Adventures in Reading

Dark Water by Koji Suzuki
February 25, 2008, 6:01 pm
Filed under: book reviews, short stories

I was toying the other afternoon of 2008 being my year of world literature reading, and as inspiring of an idea as it is I am terribly with sticking with these sorts of goals and it will be interesting to see how long it lasts. However, a reading adventure I really wish to pursue this year is more reading outside of my comfort zone genres. I definitely lean towards capital “L” Literature, but I truly hope this year I can break more out of the box. Combining my latest pursuits of voraciously reading Japanese literature and breaking free from “Literature” I stumbled onto Dark Water by Koji Suzuki. For those of you unfamiliar with the names. Suzuki wrote the novels inspiring the film The Ring and its sequel, which were made in both Japan and the USA. Ring terrified me and thanks to an ex-boyfriend’s prank I went weeks before I could have a paranoia free shower. In addition, other films have been adapted from Suzuki’s stories such as Floating Water, which is the first story in this collection.

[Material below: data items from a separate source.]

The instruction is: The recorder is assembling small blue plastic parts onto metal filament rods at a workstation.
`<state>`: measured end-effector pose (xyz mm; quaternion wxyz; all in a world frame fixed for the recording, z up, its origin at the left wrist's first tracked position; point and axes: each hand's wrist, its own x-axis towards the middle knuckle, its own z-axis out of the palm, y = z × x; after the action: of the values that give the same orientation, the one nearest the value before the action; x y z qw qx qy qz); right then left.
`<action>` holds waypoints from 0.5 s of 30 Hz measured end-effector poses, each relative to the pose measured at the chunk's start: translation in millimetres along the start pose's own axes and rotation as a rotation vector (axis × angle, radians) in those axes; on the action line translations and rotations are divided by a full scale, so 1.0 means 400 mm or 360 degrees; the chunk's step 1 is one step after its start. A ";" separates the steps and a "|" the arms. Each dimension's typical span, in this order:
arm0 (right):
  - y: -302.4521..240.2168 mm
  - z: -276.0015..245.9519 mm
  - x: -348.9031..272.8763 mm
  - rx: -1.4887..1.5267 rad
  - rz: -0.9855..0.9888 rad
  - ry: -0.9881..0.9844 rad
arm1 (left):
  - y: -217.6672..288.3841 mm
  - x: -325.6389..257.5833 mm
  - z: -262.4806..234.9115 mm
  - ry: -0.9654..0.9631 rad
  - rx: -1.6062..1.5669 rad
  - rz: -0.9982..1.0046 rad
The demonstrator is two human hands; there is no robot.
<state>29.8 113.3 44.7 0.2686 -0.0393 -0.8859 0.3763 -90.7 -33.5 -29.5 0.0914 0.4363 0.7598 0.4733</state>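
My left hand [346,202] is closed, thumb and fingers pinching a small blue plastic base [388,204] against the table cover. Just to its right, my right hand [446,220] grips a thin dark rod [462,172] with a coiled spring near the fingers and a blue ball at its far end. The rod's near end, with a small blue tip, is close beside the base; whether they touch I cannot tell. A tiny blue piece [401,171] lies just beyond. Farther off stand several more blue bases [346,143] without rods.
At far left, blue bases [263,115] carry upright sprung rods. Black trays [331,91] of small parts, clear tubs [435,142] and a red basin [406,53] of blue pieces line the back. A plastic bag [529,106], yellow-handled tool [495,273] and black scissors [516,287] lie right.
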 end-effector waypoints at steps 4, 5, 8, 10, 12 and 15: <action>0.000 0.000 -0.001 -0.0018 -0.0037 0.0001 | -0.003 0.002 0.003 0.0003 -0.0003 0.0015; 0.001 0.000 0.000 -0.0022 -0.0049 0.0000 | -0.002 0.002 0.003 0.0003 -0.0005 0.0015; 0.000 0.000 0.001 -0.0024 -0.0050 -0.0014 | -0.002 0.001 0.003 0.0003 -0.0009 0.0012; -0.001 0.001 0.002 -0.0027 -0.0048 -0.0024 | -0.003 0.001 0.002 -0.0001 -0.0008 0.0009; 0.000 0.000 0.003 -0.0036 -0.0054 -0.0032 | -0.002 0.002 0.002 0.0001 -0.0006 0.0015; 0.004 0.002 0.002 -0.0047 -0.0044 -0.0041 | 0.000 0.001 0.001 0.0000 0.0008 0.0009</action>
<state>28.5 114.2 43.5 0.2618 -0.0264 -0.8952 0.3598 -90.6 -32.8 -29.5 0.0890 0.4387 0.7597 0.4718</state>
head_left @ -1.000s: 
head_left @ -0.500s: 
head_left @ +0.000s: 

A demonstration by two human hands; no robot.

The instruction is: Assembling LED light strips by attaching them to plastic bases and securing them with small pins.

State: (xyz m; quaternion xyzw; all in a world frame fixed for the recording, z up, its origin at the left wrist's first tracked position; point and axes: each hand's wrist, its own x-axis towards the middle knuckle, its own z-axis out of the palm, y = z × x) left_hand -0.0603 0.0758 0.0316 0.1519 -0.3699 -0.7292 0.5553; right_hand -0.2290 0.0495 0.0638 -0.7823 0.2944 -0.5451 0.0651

Dark Water is a collection of stories, how I adore short stories, told in a frame work. A grandmother who has her granddaughter visiting for a week tells her a scary story every day that somehow relates to Tokyo Bay and specifically to water. Reading Suzuki I appreciated him for the mental terror he stimulated in me though at first I had been tempted to abandon the collection. I appreciate short stories for the delivered twist and most of Suzuki’s stories in Dark Water have a minor if any twist. The information is presented and the plot unrolls. In retrospect, Suzuki presents a good deal of subtle material that I did not even consider until I was far into the next story.

Additionally, I loved Dark Water, like House of Leaves, for the lack of detailed graphic and grotesque violence. I simply cannot stomach excess violence and I have set aside books and walked out of movie houses as a result. In most of Suzuki’s stories, he relies on subtly suggested violence, stark realism, and the reader’s already present embedded and learned fears. Water takes on many qualities and is often represented as a tranquil rolling ocean sound on meditation CDs. However, water definitely has a dark quality and Suzuki plays with this darkness – physically not being able to see through deep water, water’s ability to manoeuvre through any natural blockade, water’s natural ability to move and decay items, etc. – and he manages to manipulate the reader into realizing the frightening side of a natural item we depend upon for survival.

Dark Water is a thrilling collection and I cannot wait to read Ring (which I have ordered from the library). Despite my enjoyment of the collection, I doubt its One Book material though that will not stop me from bringing it to the next meeting!